^ Compilation Technology for Scalable Parallel Computing G. Agha,* W. Kim National Science Foundation, CCR96-19522
This project involves developing compiler technology to provide efficient execution of actor programs on heterogeneous distributed networks. In particular, it focuses on efficient execution of fine-grain concurrent programs. Current implementations are on multicomputers. Issues in resource management, such as automatic reclamation of inaccessible potentially active objects, are being investigated.
^ Data Parallel Programming L. V. Kale* University of Illinois
Highly regular, array-oriented computations constitute a significant majority of computation-intensive scientific and engineering applications. Data parallel languages, such as High Performance Fortran, simplify and support the parallelizations of such applications. This project explores novel techniques for making such languages more efficient and flexible. One of the techniques developed causes different parallel subcomputations to overlap, increasing the tolerance of the performance to communication latencies. A rich set of intrinsics is being developed. The system provides flexible intermodule connectivity, so a high degree of reuse of parallel software becomes possible. Also, data parallel components can be integrated with nondata parallel components at will.
^ Debugging and Performance Feedback for Parallel Programs L. V. Kale* University of Illinois
Debugging parallel programs and improving their performance is a daunting task. Researchers are developing debugging and performance feedback tools that can maintain and exploit refined application-specific data better than is possible with traditional techniques. Such tools can be significantly beneficial in developing and improving parallel programs. This work is carried out using the Charm/Charm++ object parallel programming system. It is being extended to other languages in a multilingual framework.

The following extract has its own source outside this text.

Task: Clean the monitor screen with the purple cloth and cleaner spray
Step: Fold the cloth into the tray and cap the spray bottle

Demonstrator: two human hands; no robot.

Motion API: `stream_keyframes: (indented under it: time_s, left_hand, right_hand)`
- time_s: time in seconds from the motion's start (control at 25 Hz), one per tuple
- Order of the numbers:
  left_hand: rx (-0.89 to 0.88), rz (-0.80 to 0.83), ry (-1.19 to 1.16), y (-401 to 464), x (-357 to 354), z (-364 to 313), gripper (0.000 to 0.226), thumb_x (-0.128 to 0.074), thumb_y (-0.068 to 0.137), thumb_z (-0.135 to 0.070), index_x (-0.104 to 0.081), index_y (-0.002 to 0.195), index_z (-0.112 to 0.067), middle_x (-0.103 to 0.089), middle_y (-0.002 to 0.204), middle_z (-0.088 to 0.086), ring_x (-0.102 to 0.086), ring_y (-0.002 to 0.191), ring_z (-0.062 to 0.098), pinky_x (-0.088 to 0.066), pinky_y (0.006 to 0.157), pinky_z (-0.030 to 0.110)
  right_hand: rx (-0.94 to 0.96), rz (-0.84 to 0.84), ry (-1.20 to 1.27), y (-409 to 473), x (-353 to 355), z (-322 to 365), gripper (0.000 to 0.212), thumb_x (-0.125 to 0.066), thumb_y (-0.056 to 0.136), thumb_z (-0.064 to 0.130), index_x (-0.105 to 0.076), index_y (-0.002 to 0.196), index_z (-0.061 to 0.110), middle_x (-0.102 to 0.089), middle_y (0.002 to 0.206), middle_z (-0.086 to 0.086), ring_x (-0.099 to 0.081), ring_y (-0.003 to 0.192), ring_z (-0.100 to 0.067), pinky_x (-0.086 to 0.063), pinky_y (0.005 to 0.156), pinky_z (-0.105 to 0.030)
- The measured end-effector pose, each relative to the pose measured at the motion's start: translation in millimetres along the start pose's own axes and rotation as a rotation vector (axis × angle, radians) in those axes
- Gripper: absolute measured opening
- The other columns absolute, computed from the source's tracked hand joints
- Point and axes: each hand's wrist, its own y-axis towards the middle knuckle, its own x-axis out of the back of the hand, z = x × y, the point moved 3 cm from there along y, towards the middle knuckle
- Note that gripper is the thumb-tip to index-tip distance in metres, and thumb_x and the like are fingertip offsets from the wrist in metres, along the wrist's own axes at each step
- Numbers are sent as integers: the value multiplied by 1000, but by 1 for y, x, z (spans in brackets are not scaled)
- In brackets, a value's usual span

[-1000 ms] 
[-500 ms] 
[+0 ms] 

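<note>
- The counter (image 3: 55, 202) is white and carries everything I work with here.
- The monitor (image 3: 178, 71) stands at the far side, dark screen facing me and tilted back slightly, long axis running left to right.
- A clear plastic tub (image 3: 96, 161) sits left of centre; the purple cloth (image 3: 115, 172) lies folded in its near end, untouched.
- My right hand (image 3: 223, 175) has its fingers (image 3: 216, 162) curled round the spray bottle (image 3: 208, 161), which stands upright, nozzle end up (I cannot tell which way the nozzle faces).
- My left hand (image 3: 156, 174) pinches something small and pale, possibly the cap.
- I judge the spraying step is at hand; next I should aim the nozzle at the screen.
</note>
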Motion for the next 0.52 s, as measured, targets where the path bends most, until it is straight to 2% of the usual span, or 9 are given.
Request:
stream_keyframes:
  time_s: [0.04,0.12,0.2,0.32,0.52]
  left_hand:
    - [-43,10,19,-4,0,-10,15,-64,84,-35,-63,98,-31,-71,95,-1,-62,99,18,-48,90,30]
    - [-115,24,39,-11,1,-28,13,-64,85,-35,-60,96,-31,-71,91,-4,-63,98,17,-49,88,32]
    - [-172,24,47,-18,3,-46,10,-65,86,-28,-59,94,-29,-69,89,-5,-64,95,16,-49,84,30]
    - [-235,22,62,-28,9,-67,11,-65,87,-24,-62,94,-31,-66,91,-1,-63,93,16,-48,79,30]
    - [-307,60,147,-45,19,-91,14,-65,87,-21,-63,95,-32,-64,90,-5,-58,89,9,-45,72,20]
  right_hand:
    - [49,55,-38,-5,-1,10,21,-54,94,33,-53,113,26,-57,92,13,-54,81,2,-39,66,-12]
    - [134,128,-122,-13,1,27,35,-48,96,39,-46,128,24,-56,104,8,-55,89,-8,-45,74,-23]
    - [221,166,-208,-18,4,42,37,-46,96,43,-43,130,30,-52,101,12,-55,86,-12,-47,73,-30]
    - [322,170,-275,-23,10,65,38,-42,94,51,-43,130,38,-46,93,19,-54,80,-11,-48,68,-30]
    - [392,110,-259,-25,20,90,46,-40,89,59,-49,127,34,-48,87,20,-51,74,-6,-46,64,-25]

By exploiting "specificity" at language constructs, and by recording specific events, it becomes possible to provide visual feedback on performance and to suggest improvement paths via expert analysis.
^ Dynamic Load-balancing Strategies L. V. Kale* University of Illinois
A small grain of parallelism is essential and natural in executing irregular symbolic computations. The efficiency of a parallel processing system depends on how uniformly these granules of action are distributed to processors. Researchers have developed a dynamic load-balancing scheme that speedily distributes newly created work to the "needy" processors. It employs a corrective redistribution component and saturation control (not moving pieces of work around while everyone has sufficient work). Also, new strategies appropriate for the current generation of multicomputers are being designed. Some of these strategies support prioritized load balancing and control memory requirements simultaneously.
^ Highly Parallel Discrete Event Simulation L. V. Kale,* T. Wilmarth University of Illinois
Many complex systems are characterized by the presence of asynchronous events. A flexible manufacturing system, a digital circuit, and vehicular traffic in cities are examples of such systems. Neither analytical solutions nor time-marching simulations are appropriate for modeling such systems; they are modeled by discrete event simulations. The efficiency of many industrial processes is dependent on their speedy modeling. Researchers are engaged in developing a parallel computing-based approach for this challenging problem. The objective is to develop easy-to-use modeling tools and enable their simulation on highly parallel supercomputers and in workstation clusters.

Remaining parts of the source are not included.